Example Bayesian Analyses

Published

Last modified: 2026-06-09: 7:57:49 (UTC)


Configuring R

Functions from these packages will be used throughout this document:

Show R code
library(conflicted) # check for conflicting function definitions
# library(printr) # inserts help-file output into markdown output
library(rmarkdown) # Convert R Markdown documents into a variety of formats.
library(pander) # format tables for markdown
library(ggplot2) # graphics
library(ggfortify) # help with graphics
library(dplyr) # manipulate data
library(tibble) # `tibble`s extend `data.frame`s
library(magrittr) # `%>%` and other additional piping tools
library(haven) # import Stata files
library(knitr) # format R output for markdown
library(tidyr) # Tools to help to create tidy data
library(plotly) # interactive graphics
library(dobson) # datasets from Dobson and Barnett 2018
library(parameters) # format model output tables for markdown
library(haven) # import Stata files
library(latex2exp) # use LaTeX in R code (for figures and tables)
library(fs) # filesystem path manipulations
library(survival) # survival analysis
library(survminer) # survival analysis graphics
library(KMsurv) # datasets from Klein and Moeschberger
library(parameters) # format model output tables for
library(webshot2) # convert interactive content to static for pdf
library(forcats) # functions for categorical variables ("factors")
library(stringr) # functions for dealing with strings
library(lubridate) # functions for dealing with dates and times
library(broom) # Summarizes key information about statistical objects in tidy tibbles
library(broom.helpers) # Provides suite of functions to work with regression model 'broom::tidy()' tibbles

Here are some R settings I use in this document:

Show R code
rm(list = ls()) # delete any data that's already loaded into R

conflicts_prefer(dplyr::filter)
ggplot2::theme_set(
  ggplot2::theme_bw() + 
        # ggplot2::labs(col = "") +
    ggplot2::theme(
      legend.position = "bottom",
      text = ggplot2::element_text(size = 12, family = "serif")))

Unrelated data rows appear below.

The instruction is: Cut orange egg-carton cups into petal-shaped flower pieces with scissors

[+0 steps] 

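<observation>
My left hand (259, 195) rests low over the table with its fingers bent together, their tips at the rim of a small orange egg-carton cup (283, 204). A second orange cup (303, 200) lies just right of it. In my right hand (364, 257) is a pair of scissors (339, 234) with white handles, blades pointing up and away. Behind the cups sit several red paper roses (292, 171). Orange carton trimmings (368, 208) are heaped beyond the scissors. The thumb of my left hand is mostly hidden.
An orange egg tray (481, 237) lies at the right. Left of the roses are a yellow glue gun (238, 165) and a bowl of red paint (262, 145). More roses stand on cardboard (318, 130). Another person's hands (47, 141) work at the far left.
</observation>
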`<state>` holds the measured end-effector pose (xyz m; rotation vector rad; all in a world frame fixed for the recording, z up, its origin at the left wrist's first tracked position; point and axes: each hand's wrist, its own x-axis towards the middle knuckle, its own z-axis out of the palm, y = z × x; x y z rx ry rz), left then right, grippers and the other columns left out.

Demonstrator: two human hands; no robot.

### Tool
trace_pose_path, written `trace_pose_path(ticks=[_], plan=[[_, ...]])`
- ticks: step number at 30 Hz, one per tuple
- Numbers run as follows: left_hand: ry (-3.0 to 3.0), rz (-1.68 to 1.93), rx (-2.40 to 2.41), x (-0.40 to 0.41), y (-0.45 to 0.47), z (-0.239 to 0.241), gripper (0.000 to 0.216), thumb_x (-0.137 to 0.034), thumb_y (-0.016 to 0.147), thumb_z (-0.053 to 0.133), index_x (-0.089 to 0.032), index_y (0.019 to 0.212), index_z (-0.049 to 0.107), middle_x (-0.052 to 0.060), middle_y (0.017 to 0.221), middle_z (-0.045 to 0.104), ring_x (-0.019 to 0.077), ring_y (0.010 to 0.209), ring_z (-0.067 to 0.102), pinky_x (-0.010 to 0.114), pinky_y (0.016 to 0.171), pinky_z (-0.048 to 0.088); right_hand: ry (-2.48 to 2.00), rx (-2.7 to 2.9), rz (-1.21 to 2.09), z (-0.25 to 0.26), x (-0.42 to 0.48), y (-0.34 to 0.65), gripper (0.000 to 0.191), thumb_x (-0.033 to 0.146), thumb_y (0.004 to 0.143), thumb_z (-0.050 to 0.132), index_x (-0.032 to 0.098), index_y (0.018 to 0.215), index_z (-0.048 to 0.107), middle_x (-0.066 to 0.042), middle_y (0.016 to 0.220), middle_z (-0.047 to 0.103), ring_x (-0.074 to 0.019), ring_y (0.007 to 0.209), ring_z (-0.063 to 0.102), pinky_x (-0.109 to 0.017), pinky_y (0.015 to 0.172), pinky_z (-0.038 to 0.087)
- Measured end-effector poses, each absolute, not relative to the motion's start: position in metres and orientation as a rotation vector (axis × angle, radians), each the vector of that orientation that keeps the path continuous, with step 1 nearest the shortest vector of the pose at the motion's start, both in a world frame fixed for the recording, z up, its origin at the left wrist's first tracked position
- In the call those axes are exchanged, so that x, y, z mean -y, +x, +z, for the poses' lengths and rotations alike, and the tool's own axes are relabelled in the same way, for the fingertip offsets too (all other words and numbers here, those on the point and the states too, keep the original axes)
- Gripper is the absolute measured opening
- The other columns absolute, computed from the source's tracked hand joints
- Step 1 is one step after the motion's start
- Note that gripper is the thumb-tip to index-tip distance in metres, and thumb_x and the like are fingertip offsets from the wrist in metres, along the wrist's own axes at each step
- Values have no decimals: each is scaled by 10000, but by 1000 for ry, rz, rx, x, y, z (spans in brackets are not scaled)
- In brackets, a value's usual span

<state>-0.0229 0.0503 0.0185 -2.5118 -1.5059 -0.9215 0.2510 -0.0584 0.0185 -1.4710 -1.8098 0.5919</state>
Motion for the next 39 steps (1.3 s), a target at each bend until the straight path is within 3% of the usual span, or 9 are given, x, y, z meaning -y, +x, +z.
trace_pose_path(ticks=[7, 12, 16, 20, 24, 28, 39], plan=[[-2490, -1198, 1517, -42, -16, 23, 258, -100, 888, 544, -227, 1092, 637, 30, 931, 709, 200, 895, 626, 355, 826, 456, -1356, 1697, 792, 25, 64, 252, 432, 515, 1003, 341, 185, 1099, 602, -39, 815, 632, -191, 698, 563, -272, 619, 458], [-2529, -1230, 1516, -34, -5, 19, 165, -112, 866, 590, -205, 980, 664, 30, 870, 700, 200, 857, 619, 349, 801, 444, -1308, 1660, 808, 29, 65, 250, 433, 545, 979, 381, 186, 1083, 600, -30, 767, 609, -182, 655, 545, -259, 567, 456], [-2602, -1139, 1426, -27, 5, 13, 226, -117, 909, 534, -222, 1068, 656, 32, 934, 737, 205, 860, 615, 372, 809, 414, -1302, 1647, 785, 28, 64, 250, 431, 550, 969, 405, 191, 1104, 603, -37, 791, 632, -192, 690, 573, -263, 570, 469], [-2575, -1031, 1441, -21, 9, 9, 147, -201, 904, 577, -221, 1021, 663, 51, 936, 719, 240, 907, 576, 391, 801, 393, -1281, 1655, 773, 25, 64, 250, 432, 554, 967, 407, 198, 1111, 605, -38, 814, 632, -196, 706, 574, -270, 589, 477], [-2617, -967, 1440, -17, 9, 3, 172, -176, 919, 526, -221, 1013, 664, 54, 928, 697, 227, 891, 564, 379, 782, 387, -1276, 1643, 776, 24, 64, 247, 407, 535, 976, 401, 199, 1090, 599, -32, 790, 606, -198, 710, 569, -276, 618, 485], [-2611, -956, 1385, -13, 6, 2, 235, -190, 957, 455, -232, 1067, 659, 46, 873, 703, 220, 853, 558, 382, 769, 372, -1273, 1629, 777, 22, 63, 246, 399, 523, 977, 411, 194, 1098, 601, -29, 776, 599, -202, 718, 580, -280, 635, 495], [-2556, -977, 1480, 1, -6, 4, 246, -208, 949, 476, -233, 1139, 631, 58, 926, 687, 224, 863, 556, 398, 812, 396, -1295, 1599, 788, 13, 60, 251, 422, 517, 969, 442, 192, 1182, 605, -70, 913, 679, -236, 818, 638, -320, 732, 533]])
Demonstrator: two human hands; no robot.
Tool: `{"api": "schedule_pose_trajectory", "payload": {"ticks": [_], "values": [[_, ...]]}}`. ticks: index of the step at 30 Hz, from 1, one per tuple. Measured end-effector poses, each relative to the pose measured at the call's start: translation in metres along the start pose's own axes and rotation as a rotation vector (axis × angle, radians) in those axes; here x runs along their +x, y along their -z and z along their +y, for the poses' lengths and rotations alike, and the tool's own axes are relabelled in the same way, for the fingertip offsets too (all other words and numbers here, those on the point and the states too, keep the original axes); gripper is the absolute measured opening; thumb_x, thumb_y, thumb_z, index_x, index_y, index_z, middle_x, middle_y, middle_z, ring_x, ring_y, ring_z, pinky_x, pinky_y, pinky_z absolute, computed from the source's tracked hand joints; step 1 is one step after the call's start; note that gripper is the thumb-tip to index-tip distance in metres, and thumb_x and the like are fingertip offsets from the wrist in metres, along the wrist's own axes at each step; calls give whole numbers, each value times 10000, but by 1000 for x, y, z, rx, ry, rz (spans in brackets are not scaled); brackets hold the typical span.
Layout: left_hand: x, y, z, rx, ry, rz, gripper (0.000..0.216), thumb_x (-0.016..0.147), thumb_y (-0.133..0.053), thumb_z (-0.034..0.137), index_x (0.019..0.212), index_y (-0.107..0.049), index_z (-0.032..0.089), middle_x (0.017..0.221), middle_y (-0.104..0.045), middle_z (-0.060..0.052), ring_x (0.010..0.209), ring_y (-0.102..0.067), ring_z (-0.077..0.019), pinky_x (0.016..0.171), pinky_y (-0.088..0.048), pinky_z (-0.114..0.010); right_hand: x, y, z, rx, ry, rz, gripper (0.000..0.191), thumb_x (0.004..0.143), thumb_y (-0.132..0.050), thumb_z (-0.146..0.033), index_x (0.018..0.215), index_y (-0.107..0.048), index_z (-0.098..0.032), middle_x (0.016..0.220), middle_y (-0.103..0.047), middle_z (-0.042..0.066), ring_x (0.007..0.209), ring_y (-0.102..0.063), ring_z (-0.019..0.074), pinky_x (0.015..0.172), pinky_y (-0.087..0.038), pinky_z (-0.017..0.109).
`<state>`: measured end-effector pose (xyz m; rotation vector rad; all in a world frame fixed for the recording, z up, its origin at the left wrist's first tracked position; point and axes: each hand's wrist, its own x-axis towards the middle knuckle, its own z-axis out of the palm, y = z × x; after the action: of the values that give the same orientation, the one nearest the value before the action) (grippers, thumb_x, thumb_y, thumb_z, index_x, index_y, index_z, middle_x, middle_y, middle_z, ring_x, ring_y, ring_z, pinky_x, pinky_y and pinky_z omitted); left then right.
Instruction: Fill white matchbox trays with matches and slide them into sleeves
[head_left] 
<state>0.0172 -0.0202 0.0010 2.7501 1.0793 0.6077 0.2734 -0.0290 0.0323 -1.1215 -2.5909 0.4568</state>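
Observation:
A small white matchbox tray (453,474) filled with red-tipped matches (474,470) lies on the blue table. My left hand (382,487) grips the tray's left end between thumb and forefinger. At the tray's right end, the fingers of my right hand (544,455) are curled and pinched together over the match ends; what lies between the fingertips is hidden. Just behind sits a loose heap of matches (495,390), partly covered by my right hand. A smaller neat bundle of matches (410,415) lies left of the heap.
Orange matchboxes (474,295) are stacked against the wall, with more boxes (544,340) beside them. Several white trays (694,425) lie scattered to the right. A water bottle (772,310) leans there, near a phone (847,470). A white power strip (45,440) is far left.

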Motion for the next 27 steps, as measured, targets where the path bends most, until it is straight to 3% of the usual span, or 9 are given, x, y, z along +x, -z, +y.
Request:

knitr::opts_chunk$set(message = FALSE)
options('digits' = 6)

panderOptions("big.mark", ",")
pander::panderOptions("table.emphasize.rownames", FALSE)
pander::panderOptions("table.split.table", Inf)
conflicts_prefer(dplyr::filter) # use the `filter()` function from dplyr() by default
legend_text_size = 9
run_graphs = TRUE

This appendix collects worked Bayesian analyses, applying the concepts of the Bayesian-analysis appendix and the simulation machinery of the MCMC appendix to regression models we have already met in the frequentist setting. The structure parallels (Dobson and Barnett 2018, chap. 14). Each analysis specifies a model, places priors on its parameters, draws posterior samples by MCMC, and summarizes the posterior.

1 A first example: a single proportion

We begin with the simplest possible model — a single Bernoulli probability — fit with JAGS (“Just Another Gibbs Sampler”), which we drive from R. This example introduces the mechanics (specifying a model, supplying data, monitoring parameters, and inspecting draws) that the later analyses reuse.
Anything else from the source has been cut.